Seguindo viagem, chegaram a Vitória de Santo Antão e mais adiante numa cidade chamada Moreno, que para sua surpresa havia na estrada uma cancela onde começava o asfalto e então pararam para saber do que se tratava. O fiscal que ali estava disse-lhes que para atravessar, todos os veículos pagavam pedágio a fim de compensar o gasto na confecção e conservação do asfalto. Eles receberiam um “passe” e o entregariam quando chegassem na outra cancela em Jaboatão dos Guararapes.

Para início de conversa estavam sem dinheiro. Não tinham nem para uma simples bala de chupar. Havia acabado tudo.

Que situação! Pertinho de Recife e não podendo chegar lá por causa desse tal de pedágio, que na época nem sabiam do que se tratava, embora ambos morassem no Rio de Janeiro, Distrito Federal na época. Isso não existe, pensou o piloto. O que fazer?

Ainda bem que em Recife morava a mãe do Fernando (foi o que ele dissera durante a viagem). Ela seria a única possibilidade que o piloto via deles aguentarem até que chegasse pelo Banco o dinheiro que o piloto iria pedir ao sócio quando estivessem em Recife.

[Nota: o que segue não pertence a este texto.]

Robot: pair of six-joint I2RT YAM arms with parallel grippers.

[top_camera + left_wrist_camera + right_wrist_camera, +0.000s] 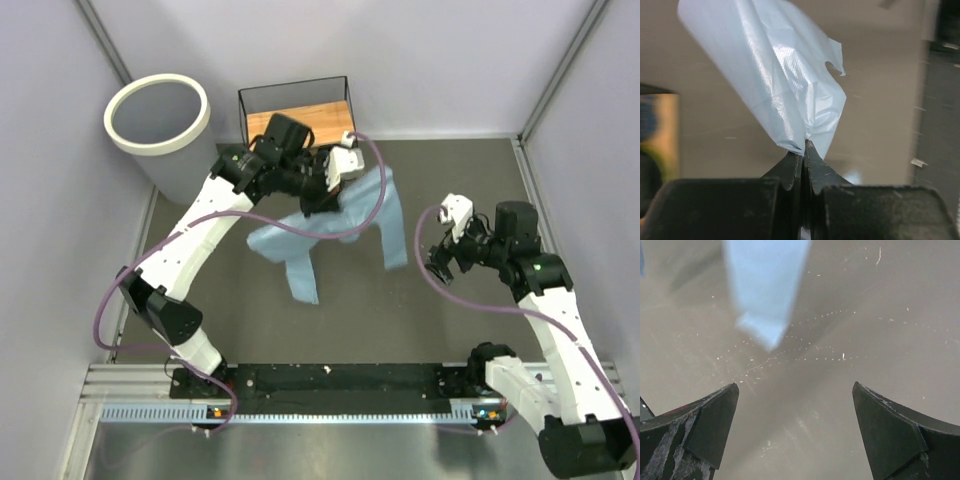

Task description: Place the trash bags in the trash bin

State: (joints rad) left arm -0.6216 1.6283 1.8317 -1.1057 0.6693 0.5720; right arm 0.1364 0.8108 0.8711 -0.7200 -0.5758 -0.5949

Voltando à realidade, primeiro foi perguntado qual o valor do pedágio. O fiscal respondeu que custava o que hoje poderia corresponder a mais ou menos R$2,00. Quase que o piloto cai para trás, pois era uma ninharia. Via-se claramente tratar-se de um valor puramente simbólico (naquele tempo as coisas eram assim. Havia o ganho e não a ganância como ocorre atualmente). Mediante tal circunstância e envergonhado por não ter naquele momento aquela pequena quantia no bolso, afastou-se um pouco e aí entrou o Fernando na conversa, dizendo que era pernambucano, de tal lugar, que agora estava voltando para a sua terra porque não dera certo o que pretendeu fazer no Rio de Janeiro e blá, blá, blá…, enquanto isso o piloto foi se afastando.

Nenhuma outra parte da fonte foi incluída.